Anyway, it's all very familiar. Printing my boarding pass (which wouldn't work at the kiosk so I had to wait in line while the guy asked me if I was sure I was flying today bc my passport wasn't registering ARE YOU KIDDING ME DUDE YOU GAVE ME A DAMN HEART ATTACK OH MY GOD), checking my bags - had to pay for 'em but it's fine bc this ticket cost me $200 so I can handle the extra financial burden, aggressively fast-walking through the terminal after finally making it through security behind about a billion families with small children, the invariable flight delay because nothing goes according to plan which is actually perfect bc I'm running late, the almost-genuine smiles of the flight attendants who do this every day, the apologetic grin you give as you ask the people in your row to move so you can sit down, the decision you make whether or not you plan to be friends with your flight mates or put in your headphones (rocked the headphones approach today), the obnoxious intro video that you can't help but watch out of the corner of your eye just in case there's a water landing and you get to use the super cool detatchable rafts, the sound of the plane getting ready to leave the runway, and the feeling in your gut when you're no longer touching the ground, and the waiting until the socially acceptable time to lean your seat back so you don't anger the person behind you.. It's all very familiar. Comfortable. I'm in my zone. But nothing is the same. There is no return ticket. There is no feeling of "same old, same old." Granted, my current plan is to be home in eight months or so to see the family after hopefully having been accepted into a German grad school, but as I mentioned earlier, plans are made to be changed.

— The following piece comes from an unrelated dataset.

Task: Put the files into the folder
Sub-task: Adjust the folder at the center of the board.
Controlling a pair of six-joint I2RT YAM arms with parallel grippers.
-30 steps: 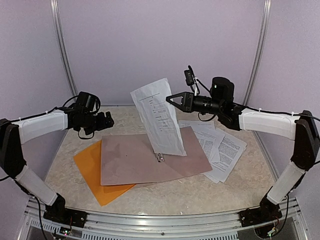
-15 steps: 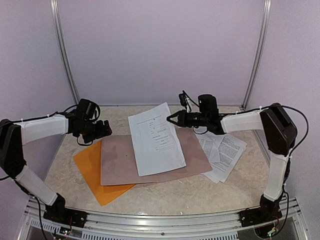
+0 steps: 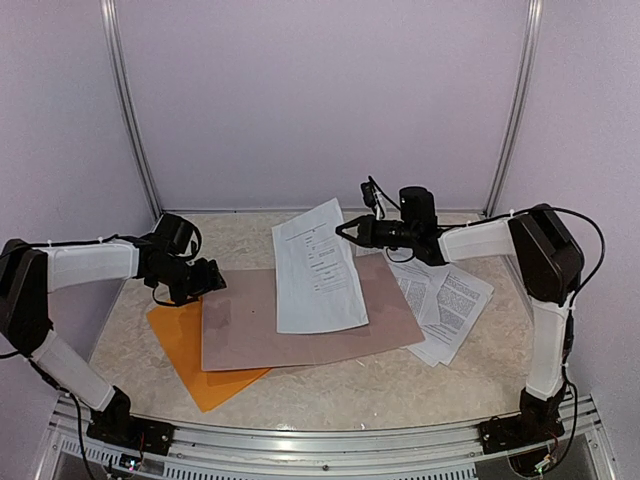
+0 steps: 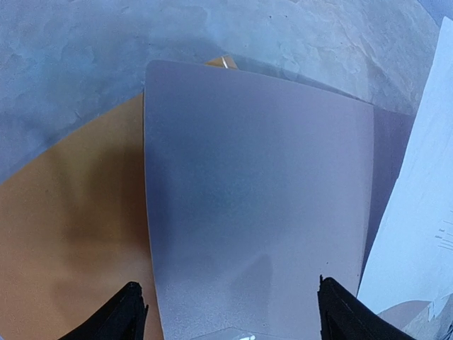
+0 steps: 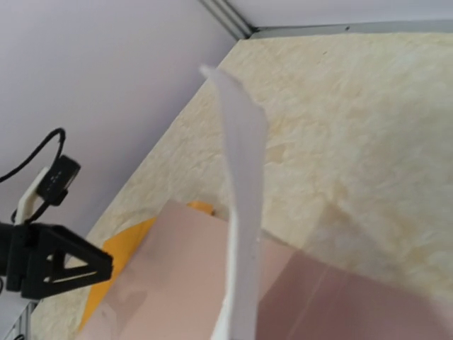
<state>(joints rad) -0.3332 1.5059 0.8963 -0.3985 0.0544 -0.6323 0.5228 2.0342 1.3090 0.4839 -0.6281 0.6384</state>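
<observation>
The orange folder (image 3: 185, 340) lies flat at the left, mostly covered by a grey-brown board (image 3: 250, 325). My right gripper (image 3: 345, 230) is shut on the far right edge of one white printed file (image 3: 318, 270), which slopes down onto the board. More files (image 3: 450, 300) lie spread at the right. My left gripper (image 3: 205, 278) hovers low at the board's left end, open. In the left wrist view its fingers straddle the board (image 4: 255, 177), with the folder (image 4: 64, 227) beside it. The right wrist view shows the held file (image 5: 244, 212) edge-on, hiding the fingers.
Pale walls with metal corner posts (image 3: 130, 110) close in the back and sides. The metal rail (image 3: 320, 440) carrying both arm bases runs along the near edge. Bare speckled tabletop (image 3: 380, 385) shows in front of the board.
The right gripper has lowered the sheet from upright in the air to sloping on the board. The left gripper has dropped toward the board's left end and its jaws have narrowed slightly.
</observation>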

As of right this moment, I have two scarves, two massive winter jackets, two bags (one big backpack for Southeast Asia which will be dropped off at Sassy's when I get to her in 10 days, and one rolling carry-on sized bag filled to the absolute brim with winter clothes), and two legs to get me where I need to go. By the way, I like to give credit where it's due, and I would like to declare publicly that I would not have made it on this plane with any less than two massive duffels if it weren't for my incredible mother, Sara, who helped me pack and repack and stuff and remove and shove and eliminate with the patience only a woman who works with (and apparently lives with) special needs kids can posses. Mind you, she also kept sneaking snacks and chapsticks and socks into little empty spaces she found so I'm not actually sure if she helped or hurt the process, but regardless, thank GOD for her. In true Alex fashion, I wasn't actually packed until about two hours before I had to leave for my flight. Shocker. This was convenient, however, bc the whole fam (minus Sam) got to drive me to the airport... and then hurriedly send me away so I wasn't late for my flight, bc the Janecek's are incapable of getting literally anywhere on time, even if our lives depend on it. In this case, our lives didn't, but even if they did... still no.

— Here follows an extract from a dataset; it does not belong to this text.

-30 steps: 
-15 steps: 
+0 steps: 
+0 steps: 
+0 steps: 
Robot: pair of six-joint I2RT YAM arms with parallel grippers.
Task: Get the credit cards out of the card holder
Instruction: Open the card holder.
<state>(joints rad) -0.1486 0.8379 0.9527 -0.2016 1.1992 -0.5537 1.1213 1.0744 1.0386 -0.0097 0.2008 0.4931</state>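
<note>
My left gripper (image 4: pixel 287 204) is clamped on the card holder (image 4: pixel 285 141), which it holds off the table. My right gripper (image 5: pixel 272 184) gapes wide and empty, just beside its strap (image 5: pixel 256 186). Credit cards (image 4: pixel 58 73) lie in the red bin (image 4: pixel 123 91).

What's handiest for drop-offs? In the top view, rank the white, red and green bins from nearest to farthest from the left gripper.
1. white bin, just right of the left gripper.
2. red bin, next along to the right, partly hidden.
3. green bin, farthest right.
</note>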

In theory, I should be getting some sleep. This flight left at 6:30pm California time and lands at 2pm in Copenhagen which means I'll only have a few hours to experience this city in the daylight before it gets dark and cold and horrible and I curl up in a ball in my hostel dorm bed - which I have no doubt will be mind blowingly comfortable (ha).
Things I would complain about if I wasn't literally about to be traveling the world for the next 8 months or so:
I cannot find a comfortable position to sleep in
I have no data on my phone so I will be navigating my way to the hostel without the help of technology (may never arrive)

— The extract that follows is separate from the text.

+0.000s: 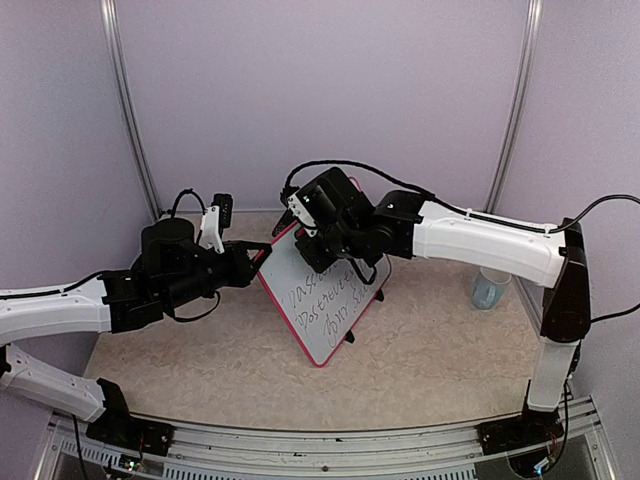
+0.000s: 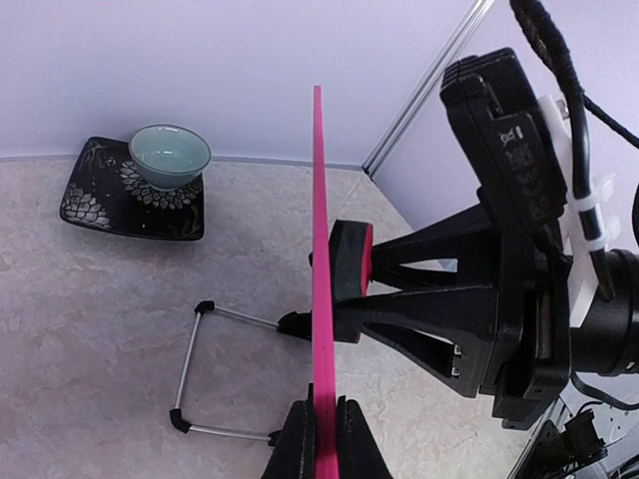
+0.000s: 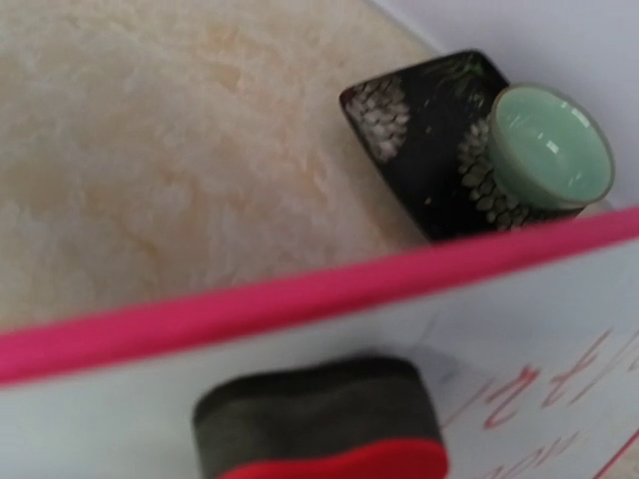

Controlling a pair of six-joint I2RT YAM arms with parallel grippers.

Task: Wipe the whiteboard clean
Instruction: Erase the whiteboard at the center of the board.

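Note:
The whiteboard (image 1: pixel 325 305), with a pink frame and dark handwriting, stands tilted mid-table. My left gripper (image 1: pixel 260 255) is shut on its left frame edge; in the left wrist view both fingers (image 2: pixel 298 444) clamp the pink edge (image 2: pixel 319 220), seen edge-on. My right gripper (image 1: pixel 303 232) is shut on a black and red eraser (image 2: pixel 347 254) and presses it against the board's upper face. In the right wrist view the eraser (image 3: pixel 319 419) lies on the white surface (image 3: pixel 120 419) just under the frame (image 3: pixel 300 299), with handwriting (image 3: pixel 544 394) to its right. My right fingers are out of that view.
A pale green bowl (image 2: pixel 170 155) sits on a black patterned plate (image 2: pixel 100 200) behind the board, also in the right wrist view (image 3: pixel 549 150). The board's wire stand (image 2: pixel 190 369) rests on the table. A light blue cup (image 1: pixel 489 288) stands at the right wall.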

I didn't have time to download music onto my new phone before I left and idk if you know this but music is my life so I'm kind of dying right now
I am remotely concerned my body is not going to adjust well to the frozen tundra that is Europe in winter
The girl sleeping next to me keeps falling asleep on my shoulder
I am not excited to carry all my bags around for the next ten days
The girl sleeping next to me woke up and read what I typed two lines up
Reasons I won't be complaining about any of the aforementioned things:
Lol are you serious I'm about to backpack fourteen countries for eight months WHY would I complain about ANYTHING
But for now, six hours of uncomfortable flight time stand between me and a new country to add to the list, so if you'll excuse me, I think I'll take a nap.
Goodnight lovelies - until next time!
About the Author
Mouth like a sailor, great lacker of empathy, paper cut survivor, avid arguer, harsh critic of people who put clothes on their pets, easily distracte
USA, Mexico, Iceland, Austria, Germany, France, Spain, Italy, Portugal, Morocco, Malta, the Netherlands, Switzerland, Ireland, Denmark, Czech Republic, Hungary, England, Poland, Vietnam, Cambodia, Thailand, Malaysia, Singapore, the Philippines, Scotland, Belgium, Luxembourg, Croatia, Greece
The Baltic countries,
if Covid allows for it (Latvia, Estonia, maybe a stop in Finland)
(in August in the US)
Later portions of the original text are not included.